• _Materials provided_
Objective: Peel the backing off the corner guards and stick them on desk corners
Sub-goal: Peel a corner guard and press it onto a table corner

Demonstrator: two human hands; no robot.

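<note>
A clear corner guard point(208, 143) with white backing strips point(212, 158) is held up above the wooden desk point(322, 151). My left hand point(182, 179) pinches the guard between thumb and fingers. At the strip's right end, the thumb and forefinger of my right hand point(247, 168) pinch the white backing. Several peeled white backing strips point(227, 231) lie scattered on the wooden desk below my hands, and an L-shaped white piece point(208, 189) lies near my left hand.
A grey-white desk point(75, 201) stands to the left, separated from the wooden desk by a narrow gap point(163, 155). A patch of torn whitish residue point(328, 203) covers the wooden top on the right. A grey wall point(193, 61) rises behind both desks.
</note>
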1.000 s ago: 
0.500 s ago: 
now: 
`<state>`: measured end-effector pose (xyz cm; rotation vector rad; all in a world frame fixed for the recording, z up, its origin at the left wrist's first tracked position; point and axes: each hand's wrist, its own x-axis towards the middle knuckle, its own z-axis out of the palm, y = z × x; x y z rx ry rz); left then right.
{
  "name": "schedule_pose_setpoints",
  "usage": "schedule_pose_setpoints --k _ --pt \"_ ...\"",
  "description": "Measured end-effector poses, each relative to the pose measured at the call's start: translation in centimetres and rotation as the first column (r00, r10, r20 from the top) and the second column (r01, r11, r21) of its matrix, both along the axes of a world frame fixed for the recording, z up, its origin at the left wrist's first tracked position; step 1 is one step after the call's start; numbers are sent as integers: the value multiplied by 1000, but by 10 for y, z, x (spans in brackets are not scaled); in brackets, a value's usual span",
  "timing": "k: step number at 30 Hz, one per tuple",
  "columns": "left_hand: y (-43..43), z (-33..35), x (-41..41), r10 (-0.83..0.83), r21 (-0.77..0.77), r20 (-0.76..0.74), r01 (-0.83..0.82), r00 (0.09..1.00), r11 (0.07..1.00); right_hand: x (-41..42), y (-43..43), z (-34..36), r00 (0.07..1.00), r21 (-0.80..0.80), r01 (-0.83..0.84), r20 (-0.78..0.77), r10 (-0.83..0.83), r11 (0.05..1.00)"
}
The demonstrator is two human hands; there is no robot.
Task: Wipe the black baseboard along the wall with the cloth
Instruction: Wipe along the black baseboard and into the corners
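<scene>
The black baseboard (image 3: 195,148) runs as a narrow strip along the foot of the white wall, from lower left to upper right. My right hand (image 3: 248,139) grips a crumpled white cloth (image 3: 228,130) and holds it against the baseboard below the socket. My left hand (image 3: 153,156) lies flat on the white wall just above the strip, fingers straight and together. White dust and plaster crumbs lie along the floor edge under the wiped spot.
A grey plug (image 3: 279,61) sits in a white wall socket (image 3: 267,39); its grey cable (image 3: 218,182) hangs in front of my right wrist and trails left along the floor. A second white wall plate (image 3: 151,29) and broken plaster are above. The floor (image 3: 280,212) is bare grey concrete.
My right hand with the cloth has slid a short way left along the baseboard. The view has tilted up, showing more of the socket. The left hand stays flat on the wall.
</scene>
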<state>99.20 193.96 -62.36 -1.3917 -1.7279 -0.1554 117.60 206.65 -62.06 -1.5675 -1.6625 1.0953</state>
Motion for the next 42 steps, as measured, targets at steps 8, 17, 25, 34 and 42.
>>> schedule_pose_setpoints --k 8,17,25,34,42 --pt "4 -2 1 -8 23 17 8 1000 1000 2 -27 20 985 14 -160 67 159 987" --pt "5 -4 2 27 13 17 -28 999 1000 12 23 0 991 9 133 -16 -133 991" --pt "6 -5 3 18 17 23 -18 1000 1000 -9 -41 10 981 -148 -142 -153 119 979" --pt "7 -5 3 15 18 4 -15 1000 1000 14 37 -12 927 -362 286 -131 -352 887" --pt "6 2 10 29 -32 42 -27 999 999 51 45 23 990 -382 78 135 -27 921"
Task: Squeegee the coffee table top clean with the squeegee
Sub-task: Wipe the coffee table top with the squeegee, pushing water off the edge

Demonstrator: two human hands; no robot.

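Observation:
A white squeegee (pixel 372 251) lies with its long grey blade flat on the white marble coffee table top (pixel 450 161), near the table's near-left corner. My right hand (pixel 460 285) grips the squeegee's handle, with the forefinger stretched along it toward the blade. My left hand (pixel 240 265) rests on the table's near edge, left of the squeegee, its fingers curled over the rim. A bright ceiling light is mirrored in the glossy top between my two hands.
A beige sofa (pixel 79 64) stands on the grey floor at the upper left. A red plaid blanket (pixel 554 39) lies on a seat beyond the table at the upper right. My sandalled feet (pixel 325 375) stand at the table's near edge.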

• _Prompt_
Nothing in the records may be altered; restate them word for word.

• _Reply_
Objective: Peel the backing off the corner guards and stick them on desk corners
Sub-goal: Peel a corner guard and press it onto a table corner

Demonstrator: two human hands; no robot.

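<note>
A clear corner guard point(208, 143) with white backing strips point(212, 158) is held up above the wooden desk point(322, 151). My left hand point(182, 179) pinches the guard between thumb and fingers. At the strip's right end, the thumb and forefinger of my right hand point(247, 168) pinch the white backing. Several peeled white backing strips point(227, 231) lie scattered on the wooden desk below my hands, and an L-shaped white piece point(208, 189) lies near my left hand.
A grey-white desk point(75, 201) stands to the left, separated from the wooden desk by a narrow gap point(163, 155). A patch of torn whitish residue point(328, 203) covers the wooden top on the right. A grey wall point(193, 61) rises behind both desks.
</note>
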1.000 s ago: 
0.500 s ago: 
now: 
`<state>`: measured end-effector pose (xyz cm; rotation vector rad; all in a world frame fixed for the recording, z up, its origin at the left wrist's first tracked position; point and axes: each hand's wrist, its own x-axis towards the middle knuckle, its own z-axis out of the palm, y = z × x; x y z rx ry rz); left then right.
{
  "name": "schedule_pose_setpoints",
  "usage": "schedule_pose_setpoints --k _ --pt \"_ ...\"",
  "description": "Measured end-effector poses, each relative to the pose measured at the call's start: translation in centimetres and rotation as the first column (r00, r10, r20 from the top) and the second column (r01, r11, r21) of its matrix, both along the axes of a world frame fixed for the recording, z up, its origin at the left wrist's first tracked position; step 1 is one step after the call's start; numbers are sent as integers: the value multiplied by 1000, but by 10 for y, z, x (spans in brackets are not scaled); in brackets, a value's usual span",
  "timing": "k: step number at 30 Hz, one per tuple",
  "columns": "left_hand: y (-43..43), z (-33..35), x (-41..41), r10 (-0.83..0.83), r21 (-0.77..0.77), r20 (-0.76..0.74), r01 (-0.83..0.82), r00 (0.09..1.00), r11 (0.07..1.00); right_hand: x (-41..42), y (-43..43), z (-34..36), r00 (0.07..1.00), r21 (-0.80..0.80), r01 (-0.83..0.84), r20 (-0.78..0.77), r10 (-0.83..0.83), r11 (0.05..1.00)"
}
The demonstrator is two human hands; there is no robot.
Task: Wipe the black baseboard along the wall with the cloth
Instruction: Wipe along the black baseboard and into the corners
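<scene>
The black baseboard (image 3: 195,148) runs as a narrow strip along the foot of the white wall, from lower left to upper right. My right hand (image 3: 248,139) grips a crumpled white cloth (image 3: 228,130) and holds it against the baseboard below the socket. My left hand (image 3: 153,156) lies flat on the white wall just above the strip, fingers straight and together. White dust and plaster crumbs lie along the floor edge under the wiped spot.
A grey plug (image 3: 279,61) sits in a white wall socket (image 3: 267,39); its grey cable (image 3: 218,182) hangs in front of my right wrist and trails left along the floor. A second white wall plate (image 3: 151,29) and broken plaster are above. The floor (image 3: 280,212) is bare grey concrete.
My right hand with the cloth has slid a short way left along the baseboard. The view has tilted up, showing more of the socket. The left hand stays flat on the wall.
</scene>
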<state>99.20 193.96 -62.36 -1.3917 -1.7279 -0.1554 117.60 206.65 -62.06 -1.5675 -1.6625 1.0953</state>
Motion for the next 42 steps, as measured, targets at steps 8, 17, 25, 34 and 42.
>>> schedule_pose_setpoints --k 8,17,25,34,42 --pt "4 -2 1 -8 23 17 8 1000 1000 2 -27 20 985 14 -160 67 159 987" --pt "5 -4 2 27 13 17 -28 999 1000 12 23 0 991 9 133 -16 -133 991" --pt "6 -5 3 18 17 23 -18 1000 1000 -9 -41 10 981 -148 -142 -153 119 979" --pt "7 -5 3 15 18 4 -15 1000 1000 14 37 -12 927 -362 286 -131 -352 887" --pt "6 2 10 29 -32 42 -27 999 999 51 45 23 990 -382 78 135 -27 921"
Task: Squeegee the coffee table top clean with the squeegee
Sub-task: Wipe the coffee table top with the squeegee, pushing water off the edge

Demonstrator: two human hands; no robot.

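Observation:
A white squeegee (pixel 372 251) lies with its long grey blade flat on the white marble coffee table top (pixel 450 161), near the table's near-left corner. My right hand (pixel 460 285) grips the squeegee's handle, with the forefinger stretched along it toward the blade. My left hand (pixel 240 265) rests on the table's near edge, left of the squeegee, its fingers curled over the rim. A bright ceiling light is mirrored in the glossy top between my two hands.
A beige sofa (pixel 79 64) stands on the grey floor at the upper left. A red plaid blanket (pixel 554 39) lies on a seat beyond the table at the upper right. My sandalled feet (pixel 325 375) stand at the table's near edge.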

The exercise requires no further output.